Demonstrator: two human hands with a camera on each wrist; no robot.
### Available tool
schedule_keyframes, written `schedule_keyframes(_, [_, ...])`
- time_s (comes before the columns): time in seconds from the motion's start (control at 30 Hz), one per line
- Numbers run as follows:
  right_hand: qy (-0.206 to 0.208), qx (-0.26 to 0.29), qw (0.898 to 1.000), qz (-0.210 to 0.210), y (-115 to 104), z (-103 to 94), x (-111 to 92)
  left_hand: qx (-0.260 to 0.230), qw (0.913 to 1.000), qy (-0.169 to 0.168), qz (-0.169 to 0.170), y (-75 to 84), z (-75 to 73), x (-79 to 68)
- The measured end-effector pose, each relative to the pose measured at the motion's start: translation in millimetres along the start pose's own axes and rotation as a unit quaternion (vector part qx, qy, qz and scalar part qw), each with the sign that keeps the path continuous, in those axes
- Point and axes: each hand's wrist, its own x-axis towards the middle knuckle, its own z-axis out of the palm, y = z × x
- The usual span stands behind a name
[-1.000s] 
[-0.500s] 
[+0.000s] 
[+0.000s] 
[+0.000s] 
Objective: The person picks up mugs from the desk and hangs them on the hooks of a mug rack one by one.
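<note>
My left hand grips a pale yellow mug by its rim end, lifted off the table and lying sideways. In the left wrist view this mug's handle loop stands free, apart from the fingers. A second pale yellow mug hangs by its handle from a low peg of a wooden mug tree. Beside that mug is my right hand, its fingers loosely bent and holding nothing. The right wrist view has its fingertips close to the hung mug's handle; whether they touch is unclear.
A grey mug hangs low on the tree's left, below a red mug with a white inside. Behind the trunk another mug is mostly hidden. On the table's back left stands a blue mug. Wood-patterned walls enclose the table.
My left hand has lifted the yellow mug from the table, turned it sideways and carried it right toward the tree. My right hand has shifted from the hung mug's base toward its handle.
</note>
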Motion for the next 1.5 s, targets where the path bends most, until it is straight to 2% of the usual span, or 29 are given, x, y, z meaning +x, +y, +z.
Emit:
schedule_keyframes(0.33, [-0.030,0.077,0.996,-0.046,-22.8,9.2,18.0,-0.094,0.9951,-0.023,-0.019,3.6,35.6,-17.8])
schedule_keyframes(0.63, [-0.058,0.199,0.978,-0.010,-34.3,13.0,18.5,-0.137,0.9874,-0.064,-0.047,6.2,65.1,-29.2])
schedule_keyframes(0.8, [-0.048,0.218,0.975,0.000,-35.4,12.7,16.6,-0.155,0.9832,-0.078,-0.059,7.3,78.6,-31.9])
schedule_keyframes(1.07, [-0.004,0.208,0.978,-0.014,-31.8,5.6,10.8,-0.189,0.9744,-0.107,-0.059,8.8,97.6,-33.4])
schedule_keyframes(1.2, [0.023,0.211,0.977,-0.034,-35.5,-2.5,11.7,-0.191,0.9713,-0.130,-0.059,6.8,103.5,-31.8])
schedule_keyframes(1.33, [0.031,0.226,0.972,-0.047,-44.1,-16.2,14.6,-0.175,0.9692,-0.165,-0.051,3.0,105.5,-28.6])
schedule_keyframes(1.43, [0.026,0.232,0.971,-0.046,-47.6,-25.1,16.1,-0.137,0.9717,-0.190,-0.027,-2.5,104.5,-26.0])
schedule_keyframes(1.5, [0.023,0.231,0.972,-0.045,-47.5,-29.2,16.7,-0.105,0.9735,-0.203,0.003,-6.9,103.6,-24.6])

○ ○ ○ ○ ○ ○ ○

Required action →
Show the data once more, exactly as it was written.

Result below →
Demonstrator: two human hands with a camera on each wrist; no robot.
### Available tool
schedule_keyframes, written `schedule_keyframes(_, [_, ...])`
- time_s (comes before the columns): time in seconds from the motion's start (control at 30 Hz), one per line
- Numbers run as follows:
  right_hand: qy (-0.206 to 0.208), qx (-0.26 to 0.29), qw (0.898 to 1.000), qz (-0.210 to 0.210), y (-115 to 104), z (-103 to 94), x (-111 to 92)
  left_hand: qx (-0.260 to 0.230), qw (0.913 to 1.000), qy (-0.169 to 0.168), qz (-0.169 to 0.170), y (-75 to 84), z (-75 to 73), x (-79 to 68)
- The measured end-effector pose, each relative to the pose measured at the motion's start: translation in millimetres along the start pose's own axes and rotation as a unit quaternion (vector part qx, qy, qz and scalar part qw), each with the sign that keeps the path continuous, in those axes
- Point and axes: each hand's wrist, its own x-axis towards the middle knuckle, its own z-axis out of the palm, y = z × x
- The usual span stands behind a name
[-1.000s] 
[-0.500s] 
[+0.000s] 
[+0.000s] 
[+0.000s] 
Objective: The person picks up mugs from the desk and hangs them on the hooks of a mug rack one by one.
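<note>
My left hand grips a pale yellow mug by its rim end, lifted off the table and lying sideways. In the left wrist view this mug's handle loop stands free, apart from the fingers. A second pale yellow mug hangs by its handle from a low peg of a wooden mug tree. Beside that mug is my right hand, its fingers loosely bent and holding nothing. The right wrist view has its fingertips close to the hung mug's handle; whether they touch is unclear.
A grey mug hangs low on the tree's left, below a red mug with a white inside. Behind the trunk another mug is mostly hidden. On the table's back left stands a blue mug. Wood-patterned walls enclose the table.
My left hand has lifted the yellow mug from the table, turned it sideways and carried it right toward the tree. My right hand has shifted from the hung mug's base toward its handle.
</note>
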Motion for the next 1.5 s, targets where the path bends most, until it is straight to 2% of the usual span, or 29 are given, x, y, z meaning +x, +y, +z.
Emit:
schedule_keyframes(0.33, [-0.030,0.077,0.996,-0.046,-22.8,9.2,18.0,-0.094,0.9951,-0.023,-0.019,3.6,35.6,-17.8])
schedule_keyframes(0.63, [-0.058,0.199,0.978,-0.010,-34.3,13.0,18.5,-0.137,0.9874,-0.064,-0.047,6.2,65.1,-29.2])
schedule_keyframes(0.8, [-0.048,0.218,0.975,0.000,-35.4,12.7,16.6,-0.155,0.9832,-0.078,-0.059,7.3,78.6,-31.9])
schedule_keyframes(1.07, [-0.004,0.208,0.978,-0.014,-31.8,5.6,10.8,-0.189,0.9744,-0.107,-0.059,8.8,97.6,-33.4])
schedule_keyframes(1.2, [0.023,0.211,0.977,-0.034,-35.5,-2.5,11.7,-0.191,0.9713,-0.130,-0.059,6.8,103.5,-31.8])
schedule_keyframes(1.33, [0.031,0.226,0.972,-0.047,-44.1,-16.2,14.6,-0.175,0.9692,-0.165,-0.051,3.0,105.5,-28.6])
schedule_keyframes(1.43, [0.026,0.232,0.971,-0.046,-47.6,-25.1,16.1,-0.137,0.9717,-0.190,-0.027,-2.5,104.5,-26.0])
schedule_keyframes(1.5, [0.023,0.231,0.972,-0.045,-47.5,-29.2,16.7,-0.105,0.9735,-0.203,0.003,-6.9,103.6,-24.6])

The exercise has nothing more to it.